TechiePen: 2014

Monday, December 22, 2014

Index In Oracle

Indexes are used for faster retrieval of queries from a table .The Index in oracle functions just like the Index in a book where we locate a topic easily by scanning the index .Oracle scans the index and locates the data location and retrieves the data quickly.

When does a table require index :

1.When we want to retrieve less than 15% of the data from a relatively large table we need to create an index on the table .
2.When a join operation is done to retrieve data from multiple tables,creating an index on the joining column will retrieve the data quicker .
3.Smaller tables do not require indexes .If a query runs longer then the size of the table has increased or there is some other problem in it that needs to be addressed.

When should we create an Index :

The ideal way to create an index is to create the table,populate the data and then create an appropriate index for the table.If we create the table with index ,each insert into the table needs an entry in the index which might take considerable amount of time .

What columns should be chosen while Indexing :

1.Values are relatively unique for the tables.
2.If the column has wide range of values it will be suitable for normal or regular index .
3.If the column has small range of values it will be suitable for bit map indexes.
4.When we use a mathematical function eg: multiplication and the column has many null values we know that only the not null value will be used for the operation.Hence creating an index on this will be helpful
5.Creating an Index which appears frequently in the where clause of the query .But if the indexed column is used in a function in the where clause do not create the Index .(Functional Index will be more useful in this case).
7.Always check the execution plan to ensure that the Index is used in the query.
8.Do not create index on a column that is frequently updated,inserted or deleted .This will add overhead since we need to do all the operations in index as well.
9.Always choose an index with high selectivity.

Selectivity for Index :

If a table has 10,000 records and the index on the table has 8000 distinct values then the selectivity of the index would be 8000/10000=0.8.The ideal selectivity is 1.That can be only achieved using a unique index on a not null column .

Composite Index :

Composite Index is a combination of one or more keys used to create an index

When we create a composite index, we must make sure that the column that is frequently used are mentioned first .

eg :

create index t_idx
on t(col1,col2,col3);

In the above index the col1,col1|col2,col1|col2|col3 are all leading portion of the index whereas
col2,col3,col2|col3 are the not leading portion of the index .

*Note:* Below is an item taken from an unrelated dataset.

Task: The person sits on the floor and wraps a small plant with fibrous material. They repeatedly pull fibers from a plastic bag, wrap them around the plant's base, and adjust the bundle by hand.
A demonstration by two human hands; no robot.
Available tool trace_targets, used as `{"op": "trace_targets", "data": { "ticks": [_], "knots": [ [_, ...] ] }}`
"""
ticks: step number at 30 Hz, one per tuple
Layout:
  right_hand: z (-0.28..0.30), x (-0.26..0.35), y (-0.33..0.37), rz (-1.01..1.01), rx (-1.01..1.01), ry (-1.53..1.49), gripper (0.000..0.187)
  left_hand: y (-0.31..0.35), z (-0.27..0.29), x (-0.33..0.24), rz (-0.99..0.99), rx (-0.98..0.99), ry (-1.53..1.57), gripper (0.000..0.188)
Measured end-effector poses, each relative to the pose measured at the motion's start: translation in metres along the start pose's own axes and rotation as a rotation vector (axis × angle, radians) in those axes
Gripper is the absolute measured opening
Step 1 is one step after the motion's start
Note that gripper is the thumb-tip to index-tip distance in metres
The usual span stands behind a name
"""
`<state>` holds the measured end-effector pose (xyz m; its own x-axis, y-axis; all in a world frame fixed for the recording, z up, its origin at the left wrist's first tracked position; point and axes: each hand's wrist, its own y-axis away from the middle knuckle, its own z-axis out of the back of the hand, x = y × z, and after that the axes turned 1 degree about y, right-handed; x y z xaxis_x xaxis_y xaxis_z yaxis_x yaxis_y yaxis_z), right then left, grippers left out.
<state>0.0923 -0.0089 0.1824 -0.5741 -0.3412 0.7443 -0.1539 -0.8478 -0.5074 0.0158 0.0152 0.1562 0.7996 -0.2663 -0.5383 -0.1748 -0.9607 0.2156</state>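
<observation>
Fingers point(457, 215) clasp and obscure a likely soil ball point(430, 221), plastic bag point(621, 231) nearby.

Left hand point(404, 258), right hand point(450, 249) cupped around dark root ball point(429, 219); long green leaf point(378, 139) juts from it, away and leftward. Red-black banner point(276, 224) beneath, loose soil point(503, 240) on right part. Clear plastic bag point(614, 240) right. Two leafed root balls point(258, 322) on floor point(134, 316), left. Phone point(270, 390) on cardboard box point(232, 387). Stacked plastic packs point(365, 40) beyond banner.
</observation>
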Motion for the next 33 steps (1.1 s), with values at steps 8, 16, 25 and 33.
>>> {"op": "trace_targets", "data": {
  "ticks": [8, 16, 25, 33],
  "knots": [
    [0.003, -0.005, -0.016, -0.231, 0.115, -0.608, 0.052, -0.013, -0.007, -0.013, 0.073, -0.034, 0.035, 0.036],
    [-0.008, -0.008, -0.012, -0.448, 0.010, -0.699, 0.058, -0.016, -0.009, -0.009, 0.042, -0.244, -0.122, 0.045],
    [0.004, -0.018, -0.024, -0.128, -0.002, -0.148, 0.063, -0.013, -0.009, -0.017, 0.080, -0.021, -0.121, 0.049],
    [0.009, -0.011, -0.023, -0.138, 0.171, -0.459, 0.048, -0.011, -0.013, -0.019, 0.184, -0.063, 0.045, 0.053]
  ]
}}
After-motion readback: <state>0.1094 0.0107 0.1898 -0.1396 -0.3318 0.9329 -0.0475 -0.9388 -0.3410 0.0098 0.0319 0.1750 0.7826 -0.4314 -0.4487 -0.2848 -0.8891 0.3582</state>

So in the above scenario only the queries that access the leading portion of the index uses the index.if we try to query the table using a where condition which has the not leading portion of the index (col2,col3,col2|col3) it will not access the index.

Choosing a key for composite index :

1.If all the columns in the where clause are used for creating the index then ordering the columns based on selectivity (higher selectivity to lower) will increase the performance.
2.If all the columns in the where clause are used for creating the index and the table is ordered on a particular key,then make sure to include that column as the first column for index.
3.If only some keys are used in the query make sure to create the index such that the frequently used column forms the leading portion of the index.

Limiting the number of indexes :

A table can have as many indexes as needed.But creating more number of indexes causes overhead especially while inserting or deleting the data.the Index also needs to be deleted or inserted which results in the overhead .Also while doing an update the corresponding index entry also needs to be updated ,Hence we must limit the use of index.

A table which is used as read only can have indexes where as a table where there are heavy DML s running it is essential to reduce the number of indexes .

Dropping the Index :

An index should be dropped under the following situation:

1.If the performance is not improved.It may be because the table is very small or because the size of the index is very small .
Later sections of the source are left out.